Her tone is neither mocking nor gentle—just true. You sit beside her, the warmth of the fire touching both your faces. For a long time neither of you speak. Then she says, quietly, “I remember your mother. She came once to the stables when I was small. She gave me a ribbon and told me I had kind eyes. I kept it for years.”
Something inside you loosens. You reach out before you think, your fingers brushing hers. She does not pull away.
When you kiss her, it is not passion—it is hunger. For warmth, for human closeness, for the illusion that the world has not ended. She kisses you back, slow, uncertain, and then certain, her hand rising to your cheek.
Later, as the fire dies, she lies beside you, asleep. You watch her, feeling both comfort and guilt twist together like roots. She reminds you of Margaret—the curve of her face, the quiet strength—but she is not Margaret. And that, perhaps, is what allows you to stay.
Weeks pass in uneasy peace. You help Tomas mend tack, carry wood, move goods by night for small coin. You keep your hood low, your name hidden. But rumors begin to drift through the city—of new purges, of spies hunting those who once served your house.
One morning, Tomas bursts through the door, breath ragged. “They’re searching the quarter,” he says. “They found a list—names of old retainers. Mine’s among them.”
You feel the cold rush of fate closing in. “Then we can’t stay.”
He nods grimly. “We leave by the river. I’ve a contact still loyal—a ferryman. He’ll take us south. But you must go tonight.”
Together, you move quickly. In the dark beneath the stables, Tomas pries up floorboards, revealing a small chest wrapped in oilcloth. When he opens it, the glint of gold and silver flashes faintly.
“I kept what I could,” he says. “A few heirlooms, coins, pieces I smuggled out when the estate burned. They belong to you.”
You kneel beside him, stunned. The sight of your family’s crest on the hilt of a dagger, a ring, a locket—small remnants of a world now gone—breaks something open in you.
“You saved these?” you whisper.
He nods. “For the day you returned. I didn’t think it would come.”
You close the chest slowly. “Then take half. For your loyalty. For Joanna.”
He protests, but you press the gold into his hands. “Without you, I would be dead. Without her, I would have forgotten what it means to live.”

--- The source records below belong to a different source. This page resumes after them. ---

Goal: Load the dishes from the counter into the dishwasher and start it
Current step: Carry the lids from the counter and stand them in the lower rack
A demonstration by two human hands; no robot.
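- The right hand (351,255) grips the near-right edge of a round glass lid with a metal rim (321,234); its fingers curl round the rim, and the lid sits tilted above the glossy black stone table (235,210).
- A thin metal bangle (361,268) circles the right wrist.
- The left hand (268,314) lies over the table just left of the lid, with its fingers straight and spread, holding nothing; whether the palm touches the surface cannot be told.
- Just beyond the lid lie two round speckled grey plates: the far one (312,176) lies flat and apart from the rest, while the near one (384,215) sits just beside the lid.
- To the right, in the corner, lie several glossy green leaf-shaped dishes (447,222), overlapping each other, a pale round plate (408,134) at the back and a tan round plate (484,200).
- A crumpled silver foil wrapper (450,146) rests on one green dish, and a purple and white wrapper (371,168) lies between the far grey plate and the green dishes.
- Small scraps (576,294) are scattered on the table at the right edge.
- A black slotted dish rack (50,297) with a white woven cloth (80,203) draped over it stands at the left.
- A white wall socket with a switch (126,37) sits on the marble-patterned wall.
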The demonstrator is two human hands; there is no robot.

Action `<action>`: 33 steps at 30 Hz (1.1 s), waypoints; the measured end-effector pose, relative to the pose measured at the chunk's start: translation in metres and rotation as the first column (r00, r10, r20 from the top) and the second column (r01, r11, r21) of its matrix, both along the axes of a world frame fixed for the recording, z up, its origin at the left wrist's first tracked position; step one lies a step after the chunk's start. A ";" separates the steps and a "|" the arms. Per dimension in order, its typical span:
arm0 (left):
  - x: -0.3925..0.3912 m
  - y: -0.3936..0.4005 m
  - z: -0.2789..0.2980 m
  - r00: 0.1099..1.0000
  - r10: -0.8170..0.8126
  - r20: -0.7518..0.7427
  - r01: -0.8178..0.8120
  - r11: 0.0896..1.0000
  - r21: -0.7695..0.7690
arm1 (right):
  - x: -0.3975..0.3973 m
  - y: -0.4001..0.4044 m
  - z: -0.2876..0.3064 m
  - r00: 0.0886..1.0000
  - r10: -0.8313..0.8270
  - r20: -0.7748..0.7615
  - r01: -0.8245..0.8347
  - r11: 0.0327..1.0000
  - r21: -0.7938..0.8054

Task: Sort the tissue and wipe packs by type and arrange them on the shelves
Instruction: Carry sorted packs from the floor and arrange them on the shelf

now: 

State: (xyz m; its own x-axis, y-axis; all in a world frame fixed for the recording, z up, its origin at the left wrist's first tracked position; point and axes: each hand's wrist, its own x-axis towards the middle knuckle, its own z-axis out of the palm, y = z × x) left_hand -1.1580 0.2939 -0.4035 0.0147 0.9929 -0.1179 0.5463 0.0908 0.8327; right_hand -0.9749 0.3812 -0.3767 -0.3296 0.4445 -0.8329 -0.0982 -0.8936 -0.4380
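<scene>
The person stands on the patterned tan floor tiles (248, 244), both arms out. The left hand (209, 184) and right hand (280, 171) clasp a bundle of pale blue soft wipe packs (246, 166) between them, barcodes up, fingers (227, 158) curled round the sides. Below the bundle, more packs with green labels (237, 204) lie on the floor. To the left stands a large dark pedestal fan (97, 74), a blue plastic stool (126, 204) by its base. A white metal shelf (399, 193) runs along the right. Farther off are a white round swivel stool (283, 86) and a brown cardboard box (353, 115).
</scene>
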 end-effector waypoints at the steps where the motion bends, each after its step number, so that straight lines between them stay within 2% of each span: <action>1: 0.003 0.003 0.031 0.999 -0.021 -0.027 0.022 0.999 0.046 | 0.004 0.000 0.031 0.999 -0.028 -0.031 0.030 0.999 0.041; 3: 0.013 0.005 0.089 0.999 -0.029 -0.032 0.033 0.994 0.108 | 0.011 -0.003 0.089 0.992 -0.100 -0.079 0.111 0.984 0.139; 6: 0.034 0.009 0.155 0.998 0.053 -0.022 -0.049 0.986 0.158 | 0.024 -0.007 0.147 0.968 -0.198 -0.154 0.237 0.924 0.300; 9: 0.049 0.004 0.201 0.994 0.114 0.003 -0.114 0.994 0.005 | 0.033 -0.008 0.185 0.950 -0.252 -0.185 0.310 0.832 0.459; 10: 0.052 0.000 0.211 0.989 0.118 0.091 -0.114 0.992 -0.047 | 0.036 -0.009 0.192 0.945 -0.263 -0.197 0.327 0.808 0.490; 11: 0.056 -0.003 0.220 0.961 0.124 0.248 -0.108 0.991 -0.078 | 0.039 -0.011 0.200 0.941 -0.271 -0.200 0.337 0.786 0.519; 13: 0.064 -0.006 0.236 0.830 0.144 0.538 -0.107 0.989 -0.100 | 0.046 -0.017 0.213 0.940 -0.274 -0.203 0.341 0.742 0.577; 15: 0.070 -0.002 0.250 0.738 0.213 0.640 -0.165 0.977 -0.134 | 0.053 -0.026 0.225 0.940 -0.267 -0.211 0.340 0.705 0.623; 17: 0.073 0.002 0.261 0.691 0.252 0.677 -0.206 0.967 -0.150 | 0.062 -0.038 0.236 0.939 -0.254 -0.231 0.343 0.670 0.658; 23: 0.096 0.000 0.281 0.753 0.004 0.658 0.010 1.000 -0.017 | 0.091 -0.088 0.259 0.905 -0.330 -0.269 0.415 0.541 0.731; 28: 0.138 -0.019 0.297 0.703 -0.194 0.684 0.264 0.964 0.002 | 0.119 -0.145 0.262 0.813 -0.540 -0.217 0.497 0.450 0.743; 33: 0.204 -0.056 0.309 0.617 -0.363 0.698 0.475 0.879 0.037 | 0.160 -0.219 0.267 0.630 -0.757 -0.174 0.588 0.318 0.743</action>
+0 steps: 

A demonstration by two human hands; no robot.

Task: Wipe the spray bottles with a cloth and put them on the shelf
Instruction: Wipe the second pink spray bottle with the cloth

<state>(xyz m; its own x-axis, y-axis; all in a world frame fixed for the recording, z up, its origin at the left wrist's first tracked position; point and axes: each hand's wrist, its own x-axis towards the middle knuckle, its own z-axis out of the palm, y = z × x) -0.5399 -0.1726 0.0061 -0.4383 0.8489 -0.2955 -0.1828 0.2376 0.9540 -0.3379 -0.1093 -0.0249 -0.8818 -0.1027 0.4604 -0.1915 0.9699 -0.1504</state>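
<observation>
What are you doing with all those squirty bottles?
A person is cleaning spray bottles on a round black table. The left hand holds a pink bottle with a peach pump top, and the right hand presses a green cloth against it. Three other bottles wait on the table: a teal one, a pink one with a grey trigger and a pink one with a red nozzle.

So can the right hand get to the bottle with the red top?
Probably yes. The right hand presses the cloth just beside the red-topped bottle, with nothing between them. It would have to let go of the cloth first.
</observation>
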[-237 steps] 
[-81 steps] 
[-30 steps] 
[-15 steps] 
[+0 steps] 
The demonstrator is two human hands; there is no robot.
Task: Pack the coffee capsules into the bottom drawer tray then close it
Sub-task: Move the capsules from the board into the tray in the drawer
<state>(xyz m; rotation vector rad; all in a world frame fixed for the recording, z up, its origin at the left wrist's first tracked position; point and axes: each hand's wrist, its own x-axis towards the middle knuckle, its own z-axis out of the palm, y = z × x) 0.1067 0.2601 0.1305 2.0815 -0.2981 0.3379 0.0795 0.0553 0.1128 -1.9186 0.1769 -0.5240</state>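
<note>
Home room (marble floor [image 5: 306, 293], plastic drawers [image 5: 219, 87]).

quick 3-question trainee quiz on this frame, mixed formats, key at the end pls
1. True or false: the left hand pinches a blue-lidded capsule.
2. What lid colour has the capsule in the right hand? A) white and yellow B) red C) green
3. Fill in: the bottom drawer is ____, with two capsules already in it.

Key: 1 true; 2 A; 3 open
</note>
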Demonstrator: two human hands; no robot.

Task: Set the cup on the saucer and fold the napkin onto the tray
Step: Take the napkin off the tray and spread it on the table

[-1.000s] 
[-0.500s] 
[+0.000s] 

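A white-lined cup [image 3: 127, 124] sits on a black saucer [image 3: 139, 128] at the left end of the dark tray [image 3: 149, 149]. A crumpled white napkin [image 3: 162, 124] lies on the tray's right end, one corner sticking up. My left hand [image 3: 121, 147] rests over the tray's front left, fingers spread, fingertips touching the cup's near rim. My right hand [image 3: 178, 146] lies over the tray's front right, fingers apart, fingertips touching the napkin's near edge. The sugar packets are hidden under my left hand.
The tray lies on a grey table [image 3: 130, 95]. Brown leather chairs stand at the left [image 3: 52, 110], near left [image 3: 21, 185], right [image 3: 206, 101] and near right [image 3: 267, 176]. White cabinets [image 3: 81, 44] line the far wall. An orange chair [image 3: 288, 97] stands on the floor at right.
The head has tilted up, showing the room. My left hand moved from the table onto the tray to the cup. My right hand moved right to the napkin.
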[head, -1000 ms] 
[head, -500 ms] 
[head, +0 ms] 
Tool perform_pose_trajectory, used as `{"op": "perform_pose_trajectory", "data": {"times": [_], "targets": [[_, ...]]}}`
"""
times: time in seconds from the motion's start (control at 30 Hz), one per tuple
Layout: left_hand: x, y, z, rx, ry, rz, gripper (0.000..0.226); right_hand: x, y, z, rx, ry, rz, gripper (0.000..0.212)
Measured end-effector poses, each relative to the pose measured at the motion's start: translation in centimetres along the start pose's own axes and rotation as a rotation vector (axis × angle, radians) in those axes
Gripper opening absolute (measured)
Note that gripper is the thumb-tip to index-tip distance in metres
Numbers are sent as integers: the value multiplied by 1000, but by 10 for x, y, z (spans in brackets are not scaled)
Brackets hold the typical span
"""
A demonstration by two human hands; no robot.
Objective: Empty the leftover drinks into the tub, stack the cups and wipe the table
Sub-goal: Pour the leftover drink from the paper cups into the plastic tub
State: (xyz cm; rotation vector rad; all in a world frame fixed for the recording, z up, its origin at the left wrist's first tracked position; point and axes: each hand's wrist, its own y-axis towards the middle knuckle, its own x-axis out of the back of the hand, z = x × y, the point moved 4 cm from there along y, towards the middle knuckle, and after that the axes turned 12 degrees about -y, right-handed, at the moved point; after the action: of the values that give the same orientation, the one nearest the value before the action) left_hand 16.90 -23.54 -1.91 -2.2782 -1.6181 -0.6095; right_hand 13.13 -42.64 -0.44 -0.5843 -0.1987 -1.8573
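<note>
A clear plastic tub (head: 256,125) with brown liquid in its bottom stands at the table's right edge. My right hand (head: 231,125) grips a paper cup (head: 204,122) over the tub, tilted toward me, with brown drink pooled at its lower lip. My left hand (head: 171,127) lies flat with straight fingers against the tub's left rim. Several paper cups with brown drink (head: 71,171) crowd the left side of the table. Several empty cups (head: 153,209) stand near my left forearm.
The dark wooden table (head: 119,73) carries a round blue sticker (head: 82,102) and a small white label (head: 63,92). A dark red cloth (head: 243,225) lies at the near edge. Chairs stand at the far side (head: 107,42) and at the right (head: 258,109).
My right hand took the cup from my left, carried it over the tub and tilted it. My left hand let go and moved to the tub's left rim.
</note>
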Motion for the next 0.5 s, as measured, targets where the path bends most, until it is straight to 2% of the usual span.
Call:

When night falls, the three of you stand at the edge of the river. The fog rolls thick, swallowing the docks. The ferryman waits, lantern dimmed, boat rocking in the current.
You turn to Joanna. She watches you, eyes glistening, lips pressed tight.
“You could come,” you say. “There’s room enough. Where I go, it won’t be safe—but it will be free.”
Her breath catches. “And if I stay?”
“Then you live. Quietly. Safely. Perhaps you’ll forget me.”
She shakes her head. “I won’t.”
The moment stretches. The world seems to hold its breath. In that heartbeat, you see both futures—the one where she walks beside you into exile, her laughter soft against the crash of foreign shores, and the one where you leave her here, a ghost in a city of ash, her memory another wound you will carry across every horizon.
The crow stirs within you again, black wings beating against your ribs. Two paths. Always two.
Tomas lays a hand on your shoulder. “It’s time, my lord.”
You nod, turning toward the mist-shrouded river.
Whether you step onto the boat alone or reach back for Joanna’s hand—
that choice will define the rest of your life.
The ferryman waits. The current whispers.
And somewhere beyond the fog, your destiny—love or vengeance—awaits its heir.
….
You take Joanna’s hand, letting her climb into the boat beside you, her warmth a fragile promise against the uncertainty of the journey ahead.
…..
You leave her behind, pressing a final, fleeting kiss to her forehead, and step alone into the fog, your heart heavy with longing but your path unbound by attachments.